To do —
Could you count how many lines of the data include "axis" and answer with the number only?

Material supplied —
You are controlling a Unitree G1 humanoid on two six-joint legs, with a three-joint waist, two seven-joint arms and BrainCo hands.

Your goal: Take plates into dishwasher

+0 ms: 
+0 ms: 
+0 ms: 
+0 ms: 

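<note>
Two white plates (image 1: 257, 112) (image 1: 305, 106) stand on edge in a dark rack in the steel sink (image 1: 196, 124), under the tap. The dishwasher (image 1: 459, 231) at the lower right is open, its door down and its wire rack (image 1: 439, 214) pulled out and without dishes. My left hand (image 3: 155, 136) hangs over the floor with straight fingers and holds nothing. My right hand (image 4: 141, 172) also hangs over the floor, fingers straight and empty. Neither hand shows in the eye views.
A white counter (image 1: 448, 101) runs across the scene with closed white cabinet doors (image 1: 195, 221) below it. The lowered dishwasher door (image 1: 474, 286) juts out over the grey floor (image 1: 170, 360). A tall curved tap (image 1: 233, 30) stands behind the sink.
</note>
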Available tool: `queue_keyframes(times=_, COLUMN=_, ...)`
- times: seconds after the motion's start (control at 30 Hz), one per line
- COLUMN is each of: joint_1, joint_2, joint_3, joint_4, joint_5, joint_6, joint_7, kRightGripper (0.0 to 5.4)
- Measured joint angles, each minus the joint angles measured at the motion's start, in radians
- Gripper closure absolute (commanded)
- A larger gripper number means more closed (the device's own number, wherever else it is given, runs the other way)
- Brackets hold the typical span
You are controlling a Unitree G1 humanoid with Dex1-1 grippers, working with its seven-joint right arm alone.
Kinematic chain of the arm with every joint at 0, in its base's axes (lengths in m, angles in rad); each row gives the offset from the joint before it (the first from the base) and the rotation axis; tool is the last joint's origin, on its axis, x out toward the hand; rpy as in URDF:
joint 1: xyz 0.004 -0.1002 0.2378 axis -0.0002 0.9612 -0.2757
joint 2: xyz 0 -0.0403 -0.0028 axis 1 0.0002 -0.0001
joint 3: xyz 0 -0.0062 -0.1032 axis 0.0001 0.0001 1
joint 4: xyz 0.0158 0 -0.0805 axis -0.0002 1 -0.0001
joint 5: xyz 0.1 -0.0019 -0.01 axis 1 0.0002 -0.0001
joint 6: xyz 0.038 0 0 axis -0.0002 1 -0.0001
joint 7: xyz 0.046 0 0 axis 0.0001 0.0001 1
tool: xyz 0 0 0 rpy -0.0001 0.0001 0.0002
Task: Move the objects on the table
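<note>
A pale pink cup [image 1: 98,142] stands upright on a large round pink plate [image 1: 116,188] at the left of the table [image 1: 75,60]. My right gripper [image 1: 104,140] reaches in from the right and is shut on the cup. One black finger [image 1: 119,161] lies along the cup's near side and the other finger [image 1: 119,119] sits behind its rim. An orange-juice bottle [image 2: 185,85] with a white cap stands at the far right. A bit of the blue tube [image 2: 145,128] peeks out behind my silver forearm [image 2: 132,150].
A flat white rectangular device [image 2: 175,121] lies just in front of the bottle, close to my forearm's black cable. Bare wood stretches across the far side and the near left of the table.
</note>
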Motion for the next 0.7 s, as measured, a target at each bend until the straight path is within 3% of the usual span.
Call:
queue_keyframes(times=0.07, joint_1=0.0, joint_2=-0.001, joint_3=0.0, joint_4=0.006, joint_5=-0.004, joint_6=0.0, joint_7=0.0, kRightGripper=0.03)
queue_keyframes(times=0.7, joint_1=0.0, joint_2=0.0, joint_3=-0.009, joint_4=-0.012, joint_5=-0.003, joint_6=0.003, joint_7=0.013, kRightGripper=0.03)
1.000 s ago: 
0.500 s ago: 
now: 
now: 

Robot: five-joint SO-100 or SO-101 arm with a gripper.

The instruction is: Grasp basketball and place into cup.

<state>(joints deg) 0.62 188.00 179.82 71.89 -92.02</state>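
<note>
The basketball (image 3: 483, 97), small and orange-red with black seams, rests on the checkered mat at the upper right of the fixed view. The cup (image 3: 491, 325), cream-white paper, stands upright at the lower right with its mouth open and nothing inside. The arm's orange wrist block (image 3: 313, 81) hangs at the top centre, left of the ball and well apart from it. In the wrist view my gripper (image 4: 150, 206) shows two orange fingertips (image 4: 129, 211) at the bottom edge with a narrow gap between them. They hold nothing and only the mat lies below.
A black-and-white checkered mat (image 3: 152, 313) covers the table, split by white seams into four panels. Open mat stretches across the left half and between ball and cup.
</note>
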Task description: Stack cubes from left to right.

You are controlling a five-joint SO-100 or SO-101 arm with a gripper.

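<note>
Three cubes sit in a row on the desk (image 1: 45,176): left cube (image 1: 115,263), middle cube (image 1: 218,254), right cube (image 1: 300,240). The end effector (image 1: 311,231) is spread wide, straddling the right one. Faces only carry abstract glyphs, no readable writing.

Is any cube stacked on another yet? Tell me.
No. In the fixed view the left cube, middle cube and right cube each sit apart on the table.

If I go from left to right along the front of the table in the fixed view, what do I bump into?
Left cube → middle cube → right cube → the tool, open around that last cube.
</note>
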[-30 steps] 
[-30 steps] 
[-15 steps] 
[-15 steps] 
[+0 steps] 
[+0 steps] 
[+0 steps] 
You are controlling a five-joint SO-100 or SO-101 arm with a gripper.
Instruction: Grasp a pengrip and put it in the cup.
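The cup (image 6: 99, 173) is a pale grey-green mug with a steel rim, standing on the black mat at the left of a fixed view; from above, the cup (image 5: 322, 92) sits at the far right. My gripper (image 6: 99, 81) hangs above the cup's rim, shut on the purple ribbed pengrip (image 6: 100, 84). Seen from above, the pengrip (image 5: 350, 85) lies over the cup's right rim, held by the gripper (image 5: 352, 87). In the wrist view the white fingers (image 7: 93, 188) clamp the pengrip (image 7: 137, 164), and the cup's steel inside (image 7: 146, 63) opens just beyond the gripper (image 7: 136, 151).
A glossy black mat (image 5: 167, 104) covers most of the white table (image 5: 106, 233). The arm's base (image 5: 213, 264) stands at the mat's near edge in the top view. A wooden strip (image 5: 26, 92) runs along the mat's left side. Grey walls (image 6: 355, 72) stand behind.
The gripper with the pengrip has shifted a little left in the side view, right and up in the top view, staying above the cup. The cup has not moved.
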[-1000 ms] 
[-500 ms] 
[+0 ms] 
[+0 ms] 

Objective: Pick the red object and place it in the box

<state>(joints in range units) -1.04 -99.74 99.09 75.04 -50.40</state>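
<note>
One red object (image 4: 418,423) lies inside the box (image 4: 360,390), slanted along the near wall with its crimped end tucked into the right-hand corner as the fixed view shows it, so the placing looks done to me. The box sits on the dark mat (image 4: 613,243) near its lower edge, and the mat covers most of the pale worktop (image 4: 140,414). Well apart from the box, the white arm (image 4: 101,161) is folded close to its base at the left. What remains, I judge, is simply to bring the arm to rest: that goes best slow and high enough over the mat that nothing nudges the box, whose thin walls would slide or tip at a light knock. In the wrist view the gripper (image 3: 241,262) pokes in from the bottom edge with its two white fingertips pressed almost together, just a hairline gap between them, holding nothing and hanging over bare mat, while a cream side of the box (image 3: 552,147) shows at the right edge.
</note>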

Reply to the exercise —
8